What you are asked to do:
Using the data below, copy each line that includes the word "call".

** Opening Data to use block **

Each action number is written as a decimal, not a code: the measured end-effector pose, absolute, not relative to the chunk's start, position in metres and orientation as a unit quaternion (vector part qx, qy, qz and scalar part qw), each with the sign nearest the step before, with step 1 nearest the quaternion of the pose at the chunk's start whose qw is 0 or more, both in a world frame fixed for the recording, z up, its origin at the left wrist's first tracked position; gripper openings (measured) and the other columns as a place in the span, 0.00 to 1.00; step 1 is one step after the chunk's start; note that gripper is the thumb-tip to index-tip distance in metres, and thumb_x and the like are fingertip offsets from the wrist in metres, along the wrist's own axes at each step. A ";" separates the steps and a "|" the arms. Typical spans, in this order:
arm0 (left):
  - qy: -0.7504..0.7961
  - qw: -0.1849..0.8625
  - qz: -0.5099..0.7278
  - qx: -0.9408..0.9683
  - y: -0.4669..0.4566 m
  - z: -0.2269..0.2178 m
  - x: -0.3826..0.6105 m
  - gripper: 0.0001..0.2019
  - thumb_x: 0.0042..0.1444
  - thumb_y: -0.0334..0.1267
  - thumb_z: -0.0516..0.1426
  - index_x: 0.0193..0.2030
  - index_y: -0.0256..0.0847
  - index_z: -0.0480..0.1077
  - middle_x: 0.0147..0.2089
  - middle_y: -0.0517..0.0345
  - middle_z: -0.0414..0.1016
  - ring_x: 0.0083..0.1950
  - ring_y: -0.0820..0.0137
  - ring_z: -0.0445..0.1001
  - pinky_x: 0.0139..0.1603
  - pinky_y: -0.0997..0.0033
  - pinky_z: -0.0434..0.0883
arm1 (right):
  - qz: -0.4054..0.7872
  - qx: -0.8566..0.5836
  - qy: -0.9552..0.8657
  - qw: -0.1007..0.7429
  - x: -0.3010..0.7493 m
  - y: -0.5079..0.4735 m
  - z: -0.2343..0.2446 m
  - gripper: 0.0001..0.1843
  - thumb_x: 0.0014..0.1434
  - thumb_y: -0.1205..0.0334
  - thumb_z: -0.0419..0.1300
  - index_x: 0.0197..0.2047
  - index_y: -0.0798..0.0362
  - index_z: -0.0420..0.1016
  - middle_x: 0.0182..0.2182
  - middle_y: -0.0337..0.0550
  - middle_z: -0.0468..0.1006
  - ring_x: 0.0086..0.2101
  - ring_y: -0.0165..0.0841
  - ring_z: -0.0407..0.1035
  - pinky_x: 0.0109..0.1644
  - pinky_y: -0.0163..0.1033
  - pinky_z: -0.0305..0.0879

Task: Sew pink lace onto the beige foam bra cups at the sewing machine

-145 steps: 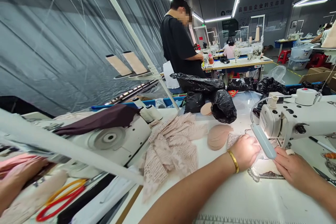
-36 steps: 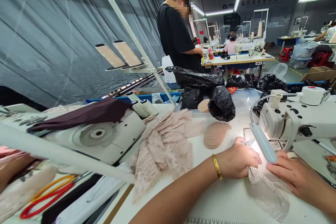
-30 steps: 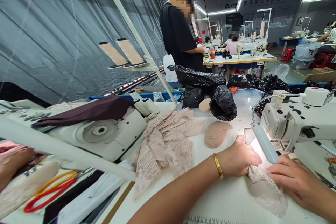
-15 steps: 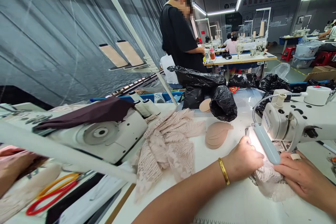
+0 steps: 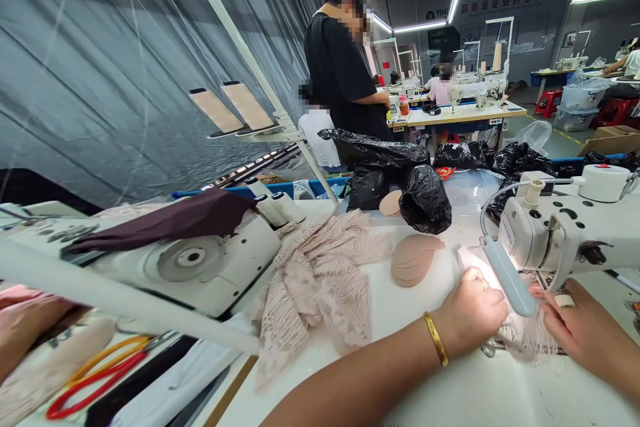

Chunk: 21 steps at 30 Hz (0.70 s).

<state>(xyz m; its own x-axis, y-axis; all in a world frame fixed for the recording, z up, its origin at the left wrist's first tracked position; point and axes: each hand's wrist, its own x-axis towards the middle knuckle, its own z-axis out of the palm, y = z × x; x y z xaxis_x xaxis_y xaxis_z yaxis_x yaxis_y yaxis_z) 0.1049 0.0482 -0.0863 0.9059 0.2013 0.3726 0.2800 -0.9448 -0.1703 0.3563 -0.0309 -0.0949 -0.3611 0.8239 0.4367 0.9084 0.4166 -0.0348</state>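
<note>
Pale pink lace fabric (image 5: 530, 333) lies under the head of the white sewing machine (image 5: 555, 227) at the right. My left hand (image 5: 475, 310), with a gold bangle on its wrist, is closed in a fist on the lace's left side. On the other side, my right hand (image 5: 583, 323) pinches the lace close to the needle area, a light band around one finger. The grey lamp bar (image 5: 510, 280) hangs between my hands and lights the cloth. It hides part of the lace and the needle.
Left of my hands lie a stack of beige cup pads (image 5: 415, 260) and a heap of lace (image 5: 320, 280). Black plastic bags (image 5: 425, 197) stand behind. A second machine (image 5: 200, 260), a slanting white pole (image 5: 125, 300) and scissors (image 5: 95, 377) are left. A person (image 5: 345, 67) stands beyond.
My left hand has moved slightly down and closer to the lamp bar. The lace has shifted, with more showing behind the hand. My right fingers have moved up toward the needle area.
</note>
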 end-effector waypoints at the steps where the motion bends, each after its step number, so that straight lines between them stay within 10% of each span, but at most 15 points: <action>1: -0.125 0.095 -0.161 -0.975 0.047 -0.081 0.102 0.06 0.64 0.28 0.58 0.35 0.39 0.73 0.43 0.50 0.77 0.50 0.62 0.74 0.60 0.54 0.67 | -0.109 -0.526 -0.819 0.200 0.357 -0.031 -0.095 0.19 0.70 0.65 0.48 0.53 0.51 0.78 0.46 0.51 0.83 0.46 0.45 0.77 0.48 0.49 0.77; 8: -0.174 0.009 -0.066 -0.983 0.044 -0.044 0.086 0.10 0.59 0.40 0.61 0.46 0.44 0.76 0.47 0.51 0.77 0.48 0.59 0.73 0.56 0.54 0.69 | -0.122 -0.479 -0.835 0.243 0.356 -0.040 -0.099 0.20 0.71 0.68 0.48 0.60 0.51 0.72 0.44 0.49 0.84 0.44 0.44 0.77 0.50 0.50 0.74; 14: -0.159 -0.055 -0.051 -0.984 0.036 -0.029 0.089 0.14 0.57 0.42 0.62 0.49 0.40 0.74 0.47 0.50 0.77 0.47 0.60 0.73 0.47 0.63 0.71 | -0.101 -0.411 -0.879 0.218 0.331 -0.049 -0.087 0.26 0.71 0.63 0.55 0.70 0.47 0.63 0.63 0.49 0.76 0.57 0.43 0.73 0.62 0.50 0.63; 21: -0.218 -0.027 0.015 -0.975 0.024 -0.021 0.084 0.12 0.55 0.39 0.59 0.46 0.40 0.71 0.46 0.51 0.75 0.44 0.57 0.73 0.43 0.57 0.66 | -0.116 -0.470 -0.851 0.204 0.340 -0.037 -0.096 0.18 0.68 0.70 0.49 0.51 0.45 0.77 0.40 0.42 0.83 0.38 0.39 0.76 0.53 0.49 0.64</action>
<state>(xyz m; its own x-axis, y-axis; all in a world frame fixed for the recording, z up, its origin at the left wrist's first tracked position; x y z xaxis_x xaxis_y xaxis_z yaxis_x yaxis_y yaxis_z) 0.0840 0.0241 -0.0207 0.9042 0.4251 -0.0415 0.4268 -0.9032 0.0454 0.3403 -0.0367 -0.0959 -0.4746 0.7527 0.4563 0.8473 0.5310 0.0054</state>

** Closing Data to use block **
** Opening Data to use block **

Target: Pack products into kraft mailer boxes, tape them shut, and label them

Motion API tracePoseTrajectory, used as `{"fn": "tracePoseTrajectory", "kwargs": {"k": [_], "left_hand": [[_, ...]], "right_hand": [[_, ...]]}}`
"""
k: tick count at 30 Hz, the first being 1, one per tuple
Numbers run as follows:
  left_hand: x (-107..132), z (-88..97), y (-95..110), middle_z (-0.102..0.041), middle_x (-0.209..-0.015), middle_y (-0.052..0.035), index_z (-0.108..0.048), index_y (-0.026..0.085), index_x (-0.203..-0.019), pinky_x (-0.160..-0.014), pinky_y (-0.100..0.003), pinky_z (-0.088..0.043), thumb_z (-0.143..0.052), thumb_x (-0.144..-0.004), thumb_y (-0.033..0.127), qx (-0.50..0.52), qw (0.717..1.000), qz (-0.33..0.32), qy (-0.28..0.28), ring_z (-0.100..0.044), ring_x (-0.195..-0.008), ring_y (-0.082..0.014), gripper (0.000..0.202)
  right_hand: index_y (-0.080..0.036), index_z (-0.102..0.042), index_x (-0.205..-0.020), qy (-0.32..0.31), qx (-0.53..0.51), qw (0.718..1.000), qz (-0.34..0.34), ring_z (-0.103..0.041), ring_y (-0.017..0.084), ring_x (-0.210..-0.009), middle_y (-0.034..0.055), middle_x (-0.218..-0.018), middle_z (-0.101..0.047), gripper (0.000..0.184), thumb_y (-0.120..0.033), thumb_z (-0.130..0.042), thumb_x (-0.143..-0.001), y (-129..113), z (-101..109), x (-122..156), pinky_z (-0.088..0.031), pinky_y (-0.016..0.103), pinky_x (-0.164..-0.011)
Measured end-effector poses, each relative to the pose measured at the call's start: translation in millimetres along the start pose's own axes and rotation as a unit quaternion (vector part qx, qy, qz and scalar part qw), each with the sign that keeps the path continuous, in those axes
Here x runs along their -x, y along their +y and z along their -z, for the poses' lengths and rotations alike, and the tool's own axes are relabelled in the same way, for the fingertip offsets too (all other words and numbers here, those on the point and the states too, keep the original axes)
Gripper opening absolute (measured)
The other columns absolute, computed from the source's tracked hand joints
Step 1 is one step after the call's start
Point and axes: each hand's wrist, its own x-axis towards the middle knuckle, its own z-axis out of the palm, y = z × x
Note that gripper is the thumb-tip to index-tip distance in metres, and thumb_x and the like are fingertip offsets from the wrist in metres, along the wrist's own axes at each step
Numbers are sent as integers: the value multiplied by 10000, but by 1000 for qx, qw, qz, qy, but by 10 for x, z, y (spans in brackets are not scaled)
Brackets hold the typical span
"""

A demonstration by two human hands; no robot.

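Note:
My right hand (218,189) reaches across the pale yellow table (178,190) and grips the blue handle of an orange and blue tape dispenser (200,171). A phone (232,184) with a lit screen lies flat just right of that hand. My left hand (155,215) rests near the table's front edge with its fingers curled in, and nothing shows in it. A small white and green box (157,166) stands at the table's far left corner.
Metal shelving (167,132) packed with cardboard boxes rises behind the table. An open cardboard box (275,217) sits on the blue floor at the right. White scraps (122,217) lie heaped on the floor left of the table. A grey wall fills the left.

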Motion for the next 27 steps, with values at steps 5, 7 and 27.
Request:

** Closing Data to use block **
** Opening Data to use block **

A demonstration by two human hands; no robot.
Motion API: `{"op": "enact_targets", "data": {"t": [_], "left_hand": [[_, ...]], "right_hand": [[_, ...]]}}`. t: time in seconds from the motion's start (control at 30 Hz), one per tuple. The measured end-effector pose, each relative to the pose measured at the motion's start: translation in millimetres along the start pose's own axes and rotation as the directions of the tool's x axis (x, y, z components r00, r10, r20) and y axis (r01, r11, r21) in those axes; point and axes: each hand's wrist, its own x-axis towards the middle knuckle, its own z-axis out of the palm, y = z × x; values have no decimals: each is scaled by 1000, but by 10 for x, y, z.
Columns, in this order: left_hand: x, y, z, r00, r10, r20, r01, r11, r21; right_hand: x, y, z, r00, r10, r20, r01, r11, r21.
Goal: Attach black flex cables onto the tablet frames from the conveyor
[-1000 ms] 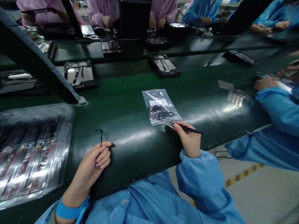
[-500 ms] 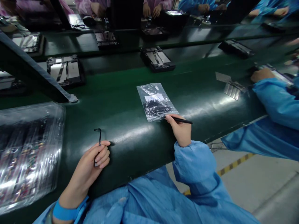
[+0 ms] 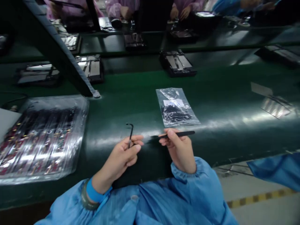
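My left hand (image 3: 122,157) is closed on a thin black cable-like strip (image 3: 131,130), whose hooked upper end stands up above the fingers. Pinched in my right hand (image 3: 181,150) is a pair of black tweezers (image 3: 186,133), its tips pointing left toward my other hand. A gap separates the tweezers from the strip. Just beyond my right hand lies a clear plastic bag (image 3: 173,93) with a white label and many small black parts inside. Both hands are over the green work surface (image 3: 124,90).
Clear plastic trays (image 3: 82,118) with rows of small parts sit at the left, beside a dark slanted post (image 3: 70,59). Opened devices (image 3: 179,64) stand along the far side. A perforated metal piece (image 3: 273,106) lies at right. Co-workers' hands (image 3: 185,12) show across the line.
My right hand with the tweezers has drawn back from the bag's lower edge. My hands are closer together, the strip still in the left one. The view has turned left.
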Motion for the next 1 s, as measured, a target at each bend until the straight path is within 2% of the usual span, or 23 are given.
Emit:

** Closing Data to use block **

Exercise solution:
Measured end-effector poses, each relative to the pose measured at the call's start: translation in millimetres along the start pose's own axes and rotation as a unit quaternion (vector part qx, qy, qz and scalar part qw), each with the sign that keeps the path continuous, in those axes
Step 1 is one step after the call's start

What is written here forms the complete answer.